→ Requirement: Would you output the entries below only from the line containing "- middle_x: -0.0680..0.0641" through the line containing "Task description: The", exactly as they stand and with both ends included?

### Provided entries ###

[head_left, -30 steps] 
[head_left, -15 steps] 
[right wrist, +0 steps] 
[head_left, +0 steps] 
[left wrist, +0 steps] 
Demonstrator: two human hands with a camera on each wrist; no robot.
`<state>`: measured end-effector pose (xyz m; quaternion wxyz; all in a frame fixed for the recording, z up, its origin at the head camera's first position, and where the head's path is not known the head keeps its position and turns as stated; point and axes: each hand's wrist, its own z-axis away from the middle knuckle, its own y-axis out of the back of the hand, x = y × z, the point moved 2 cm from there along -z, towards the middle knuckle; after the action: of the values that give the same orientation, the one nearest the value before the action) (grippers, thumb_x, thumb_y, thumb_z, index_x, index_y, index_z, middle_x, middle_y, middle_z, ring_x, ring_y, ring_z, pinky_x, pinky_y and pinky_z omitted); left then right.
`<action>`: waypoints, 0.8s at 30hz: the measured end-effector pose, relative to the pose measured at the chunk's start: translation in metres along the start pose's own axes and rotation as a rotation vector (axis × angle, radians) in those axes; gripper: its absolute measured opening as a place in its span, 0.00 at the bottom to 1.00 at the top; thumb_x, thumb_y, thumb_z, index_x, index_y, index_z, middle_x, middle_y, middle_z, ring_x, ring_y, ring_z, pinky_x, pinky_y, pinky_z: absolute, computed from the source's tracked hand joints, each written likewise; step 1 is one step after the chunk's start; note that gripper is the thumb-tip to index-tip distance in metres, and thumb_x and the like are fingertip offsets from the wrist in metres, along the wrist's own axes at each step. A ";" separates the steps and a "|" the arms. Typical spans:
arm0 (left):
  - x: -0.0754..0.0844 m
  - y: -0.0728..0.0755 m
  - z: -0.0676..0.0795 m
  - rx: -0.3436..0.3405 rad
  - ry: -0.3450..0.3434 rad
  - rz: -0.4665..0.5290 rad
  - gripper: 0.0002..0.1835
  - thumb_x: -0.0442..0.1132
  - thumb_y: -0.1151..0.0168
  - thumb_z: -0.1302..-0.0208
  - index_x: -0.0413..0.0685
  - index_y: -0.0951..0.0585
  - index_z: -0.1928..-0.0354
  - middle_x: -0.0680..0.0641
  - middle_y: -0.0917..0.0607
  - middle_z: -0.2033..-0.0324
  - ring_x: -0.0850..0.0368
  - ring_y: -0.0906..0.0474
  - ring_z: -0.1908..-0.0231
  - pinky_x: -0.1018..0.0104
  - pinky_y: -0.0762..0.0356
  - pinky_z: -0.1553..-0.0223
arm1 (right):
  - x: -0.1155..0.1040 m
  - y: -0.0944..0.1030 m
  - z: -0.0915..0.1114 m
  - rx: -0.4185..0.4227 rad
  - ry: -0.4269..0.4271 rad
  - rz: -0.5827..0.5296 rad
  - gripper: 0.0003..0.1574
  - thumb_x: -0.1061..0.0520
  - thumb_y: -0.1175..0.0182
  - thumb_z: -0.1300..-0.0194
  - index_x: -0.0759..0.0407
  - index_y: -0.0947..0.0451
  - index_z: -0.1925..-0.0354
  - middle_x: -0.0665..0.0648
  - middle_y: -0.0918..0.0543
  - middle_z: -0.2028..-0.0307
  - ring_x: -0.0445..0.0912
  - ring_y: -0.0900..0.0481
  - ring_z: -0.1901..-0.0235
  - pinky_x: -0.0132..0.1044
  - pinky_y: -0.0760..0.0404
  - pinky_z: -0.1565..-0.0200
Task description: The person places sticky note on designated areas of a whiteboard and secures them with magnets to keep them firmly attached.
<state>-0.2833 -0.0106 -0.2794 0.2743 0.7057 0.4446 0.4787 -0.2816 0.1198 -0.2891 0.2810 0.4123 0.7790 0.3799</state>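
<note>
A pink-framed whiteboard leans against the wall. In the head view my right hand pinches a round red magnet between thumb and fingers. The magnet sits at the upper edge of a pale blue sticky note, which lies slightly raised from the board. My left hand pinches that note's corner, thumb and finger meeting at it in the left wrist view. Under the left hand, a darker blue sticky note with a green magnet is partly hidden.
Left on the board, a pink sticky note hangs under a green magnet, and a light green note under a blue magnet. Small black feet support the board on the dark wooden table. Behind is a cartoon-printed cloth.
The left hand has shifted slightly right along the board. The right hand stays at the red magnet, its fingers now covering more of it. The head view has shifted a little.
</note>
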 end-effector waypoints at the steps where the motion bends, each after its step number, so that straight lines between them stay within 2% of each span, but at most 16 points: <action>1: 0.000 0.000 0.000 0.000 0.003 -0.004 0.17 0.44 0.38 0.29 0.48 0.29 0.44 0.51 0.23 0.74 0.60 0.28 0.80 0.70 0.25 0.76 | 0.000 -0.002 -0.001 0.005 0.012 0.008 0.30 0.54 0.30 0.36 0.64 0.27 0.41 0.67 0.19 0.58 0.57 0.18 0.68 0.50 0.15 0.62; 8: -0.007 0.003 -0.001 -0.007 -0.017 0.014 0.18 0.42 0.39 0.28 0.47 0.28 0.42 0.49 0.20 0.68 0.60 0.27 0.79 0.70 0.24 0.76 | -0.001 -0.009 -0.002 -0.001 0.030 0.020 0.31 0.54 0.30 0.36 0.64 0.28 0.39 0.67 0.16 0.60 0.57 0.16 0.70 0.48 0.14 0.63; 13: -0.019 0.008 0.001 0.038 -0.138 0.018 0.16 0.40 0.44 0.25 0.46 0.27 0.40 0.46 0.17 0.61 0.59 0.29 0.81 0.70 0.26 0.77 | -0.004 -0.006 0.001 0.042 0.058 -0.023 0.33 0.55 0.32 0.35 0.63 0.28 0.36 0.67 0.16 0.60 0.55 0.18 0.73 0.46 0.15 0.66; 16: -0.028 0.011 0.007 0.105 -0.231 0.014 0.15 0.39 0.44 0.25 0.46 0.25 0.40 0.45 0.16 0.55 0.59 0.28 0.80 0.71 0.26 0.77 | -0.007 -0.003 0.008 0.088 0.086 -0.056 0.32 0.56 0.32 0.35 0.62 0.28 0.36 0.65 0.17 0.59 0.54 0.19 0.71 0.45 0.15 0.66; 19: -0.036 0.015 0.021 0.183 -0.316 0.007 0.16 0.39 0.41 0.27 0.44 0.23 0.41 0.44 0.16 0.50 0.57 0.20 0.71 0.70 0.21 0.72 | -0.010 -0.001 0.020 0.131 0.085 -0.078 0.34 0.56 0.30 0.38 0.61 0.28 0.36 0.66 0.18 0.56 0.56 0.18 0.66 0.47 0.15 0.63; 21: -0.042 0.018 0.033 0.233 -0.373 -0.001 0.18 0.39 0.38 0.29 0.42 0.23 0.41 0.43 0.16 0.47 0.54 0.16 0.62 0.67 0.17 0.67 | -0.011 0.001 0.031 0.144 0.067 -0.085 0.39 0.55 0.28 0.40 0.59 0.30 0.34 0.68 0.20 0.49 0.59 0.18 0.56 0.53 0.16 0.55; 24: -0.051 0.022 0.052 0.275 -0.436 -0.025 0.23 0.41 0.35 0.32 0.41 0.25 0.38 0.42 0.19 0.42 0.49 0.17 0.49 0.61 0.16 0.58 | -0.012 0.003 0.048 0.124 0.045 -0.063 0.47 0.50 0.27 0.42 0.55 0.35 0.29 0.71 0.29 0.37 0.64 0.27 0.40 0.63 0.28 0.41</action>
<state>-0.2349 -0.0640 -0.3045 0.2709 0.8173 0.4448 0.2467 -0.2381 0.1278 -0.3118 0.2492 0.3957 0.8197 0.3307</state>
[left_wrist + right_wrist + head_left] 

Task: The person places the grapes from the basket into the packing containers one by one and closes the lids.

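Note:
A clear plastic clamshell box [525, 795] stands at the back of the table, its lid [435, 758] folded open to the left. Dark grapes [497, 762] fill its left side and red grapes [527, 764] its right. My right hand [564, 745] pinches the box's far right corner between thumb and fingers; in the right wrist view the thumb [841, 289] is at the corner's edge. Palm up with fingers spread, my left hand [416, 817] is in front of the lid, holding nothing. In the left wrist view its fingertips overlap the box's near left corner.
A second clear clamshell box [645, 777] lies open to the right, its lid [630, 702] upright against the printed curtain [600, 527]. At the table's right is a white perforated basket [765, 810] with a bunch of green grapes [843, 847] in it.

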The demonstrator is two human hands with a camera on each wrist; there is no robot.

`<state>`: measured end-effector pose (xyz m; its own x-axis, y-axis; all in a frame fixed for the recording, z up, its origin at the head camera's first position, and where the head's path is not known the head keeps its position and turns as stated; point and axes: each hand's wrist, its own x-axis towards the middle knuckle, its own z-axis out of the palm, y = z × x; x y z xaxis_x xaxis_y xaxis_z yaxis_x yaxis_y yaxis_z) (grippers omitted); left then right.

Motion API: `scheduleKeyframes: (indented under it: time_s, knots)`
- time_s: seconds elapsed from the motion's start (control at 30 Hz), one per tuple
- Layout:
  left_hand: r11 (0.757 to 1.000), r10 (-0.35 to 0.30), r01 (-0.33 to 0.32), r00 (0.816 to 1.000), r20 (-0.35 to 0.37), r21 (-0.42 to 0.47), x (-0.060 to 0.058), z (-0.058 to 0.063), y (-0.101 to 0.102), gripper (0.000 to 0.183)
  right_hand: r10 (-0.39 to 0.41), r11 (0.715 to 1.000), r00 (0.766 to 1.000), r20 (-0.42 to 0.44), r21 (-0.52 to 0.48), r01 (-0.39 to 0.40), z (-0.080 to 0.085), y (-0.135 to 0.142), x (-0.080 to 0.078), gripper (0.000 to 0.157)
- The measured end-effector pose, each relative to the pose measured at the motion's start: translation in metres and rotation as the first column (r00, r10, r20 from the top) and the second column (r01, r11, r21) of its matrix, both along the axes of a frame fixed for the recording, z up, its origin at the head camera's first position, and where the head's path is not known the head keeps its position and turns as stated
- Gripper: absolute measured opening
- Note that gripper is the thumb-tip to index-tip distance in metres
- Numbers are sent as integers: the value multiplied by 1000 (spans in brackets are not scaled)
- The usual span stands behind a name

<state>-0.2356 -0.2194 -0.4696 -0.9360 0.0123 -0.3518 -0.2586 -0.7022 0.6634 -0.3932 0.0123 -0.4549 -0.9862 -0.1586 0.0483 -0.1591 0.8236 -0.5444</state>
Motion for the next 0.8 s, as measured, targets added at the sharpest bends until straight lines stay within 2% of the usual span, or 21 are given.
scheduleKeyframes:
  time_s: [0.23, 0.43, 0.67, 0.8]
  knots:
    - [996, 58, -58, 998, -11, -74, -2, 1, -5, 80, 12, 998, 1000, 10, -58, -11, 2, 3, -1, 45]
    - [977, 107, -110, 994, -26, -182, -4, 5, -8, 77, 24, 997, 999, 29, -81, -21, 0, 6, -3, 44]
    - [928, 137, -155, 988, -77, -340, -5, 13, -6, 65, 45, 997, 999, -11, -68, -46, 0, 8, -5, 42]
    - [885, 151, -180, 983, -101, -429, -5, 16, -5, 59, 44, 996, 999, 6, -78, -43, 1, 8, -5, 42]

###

→ Output of the exercise:
  - middle_x: -0.0680..0.0641
  - middle_y: -0.0917..0.0607
  - middle_z: -0.2033..-0.0324
  - ring_x: -0.0850..0.0368
  - ring_y: -0.0906..0.0474
  - ring_z: -0.1908..-0.0231
  - pinky_x: -0.1018..0.0104
  - pinky_y: -0.0762..0.0356
  - pinky_z: -0.1553..-0.0223
arm1 (right):
  - x: -0.1155..0.1040 m
  - y: -0.0944..0.1030 m
  - z: -0.0915..0.1114 m
  - rx: -0.4185..0.4227 rad
  - ry: -0.4269..0.4271 rad
  - rz: -0.5827..0.5296 rad
  - gripper: 0.0003..0.1574
  - thumb_x: -0.1061..0.0520
  - thumb_y: -0.1175..0.0182
  - thumb_z: -0.1300..-0.0194
  - index_x: -0.0759..0.0407
  - index_y: -0.0947..0.0451
  - index_z: -0.1925..-0.0354
  - middle_x: -0.0665..0.0648
  - middle_y: -0.0918..0.0543
  - middle_z: -0.2028..-0.0307
  - ring_x: -0.0445..0.0912
  - ring_y: -0.0900..0.0481
  - ring_z: -0.1901..-0.0235
  - pinky_x: -0.0132..0.1044
  - pinky_y: -0.0760..0.0404
  - pinky_z: -0.1565..-0.0200
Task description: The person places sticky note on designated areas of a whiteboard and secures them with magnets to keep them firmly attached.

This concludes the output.